この研究には関わっていないブリティッシュコロンビア州森林・土地・天然資源省の野生生物学者、キャロリン・ショアーズ氏は、この発見はオオカミの食生活に関する知識の蓄積に新たな知見が加わったことを歓迎するが、大型コヨーテの糞はオオカミの排泄物と間違われることがあるため、この糞が本当にオオカミのものなのかは疑問だと述べている。

「彼らへの私の唯一の提案は、DNAを通じて確実に身元を特定することです」とショアーズ氏はギズモードに語った。

ミネソタ大学の野生生物学者トム・ゲーブル氏(彼もこの研究には関わっていない)は、こうした習性の記録は偶然の観察に大きく依存することが多いため、今回の発見は特に興味深いと述べた。しかし、オオカミとバッタの関係が生態学的な影響を及ぼしているとは確信していない。

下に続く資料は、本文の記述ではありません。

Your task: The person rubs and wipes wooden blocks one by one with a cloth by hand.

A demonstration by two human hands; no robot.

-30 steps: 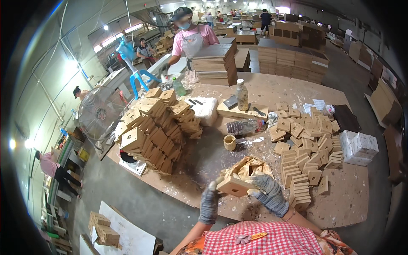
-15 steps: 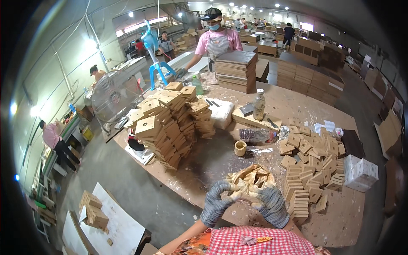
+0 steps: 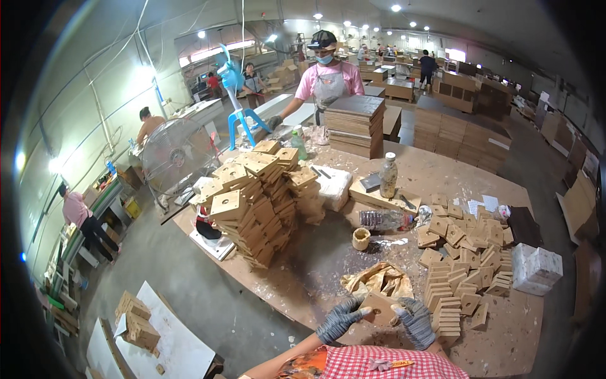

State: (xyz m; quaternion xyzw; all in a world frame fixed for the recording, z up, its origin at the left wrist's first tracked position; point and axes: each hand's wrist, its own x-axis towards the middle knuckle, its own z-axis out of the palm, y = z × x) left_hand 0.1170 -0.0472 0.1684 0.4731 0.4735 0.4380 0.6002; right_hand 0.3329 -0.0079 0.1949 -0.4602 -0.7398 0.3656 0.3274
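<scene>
Both my hands wear grey gloves with pale fingertips. Between them, close to my checked apron, is a small flat wooden block [image 3: 380, 309] with a round hole, its broad face turned up. My left hand [image 3: 342, 320] pinches its left edge, and my right hand [image 3: 416, 323] grips the right edge. Just beyond the block lies a crumpled, stained tan cloth or wrapper [image 3: 379, 278] on the worktable [image 3: 442, 142]. Right of my right hand, similar wooden blocks [image 3: 464, 252] lie in rows and a loose heap.
A tall stack of blocks [image 3: 252, 208] stands left on the table. Beyond the cloth are a small round pot [image 3: 361, 239], a lying plastic bottle [image 3: 382, 220] and an upright bottle [image 3: 388, 175]. White packages [image 3: 536, 268] sit at right. A co-worker [image 3: 328, 82] stands across the table.
My hands have come down toward the apron, away from the tan cloth. The block's broad face with its hole now shows between them. The view has shifted slightly.
</scene>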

「これは本当に素晴らしい自然史の観察だと思いますが、私の意見では、それだけです」とゲーブル氏はギズモードに語った。「オオカミが適応力と柔軟性に優れた捕食者であることを再確認させてくれます。」

この食文化の柔軟性は、ゲーブル氏と彼の同僚たちがますます明らかにしつつあるものです。オオカミは長らくシカやヘラジカを愛する動物という固定観念にとらわれてきましたが、ゲーブル氏と彼のチームは最近、オオカミがまるでノースウッズの試食皿のように、魚、白鳥、カワウソ、ビーバー、そしてブルーベリーまでも定期的に食べていることを明らかにしました。

写真: <a href=
ウィキメディア・コモンズ” class=”size-full wp-image-2000316683″ />オオカミの糞が発見された場所近くのセブン・デビルズ山脈。写真:ウィキメディア・コモンズ

バッタを丸呑みする行動は、肉を追い求めるミサイルのような動物ではなく、独創的で勇敢なサバイバリストとしてのオオカミのイメージとぴったり一致する。

バートン氏は、私たちがよく知っているはずの動物たちの生態に関するこれらの新たな知見は、生態系におけるすべての生物の保全がなぜ重要なのかを示していると述べた。「食物網を乱し、その一部だけを脇に置いてしまうと、その種を失ったときにどのような相互作用が失われるのか、私たちは知る由もありません。」

ジェイク・ビューラーは、ワシントン州オリンピック半島に住むサイエンスライターです。生命の樹の奇妙で、野生的で、知られざる存在を深く愛しています。Twitterまたはブログでフォローしてください。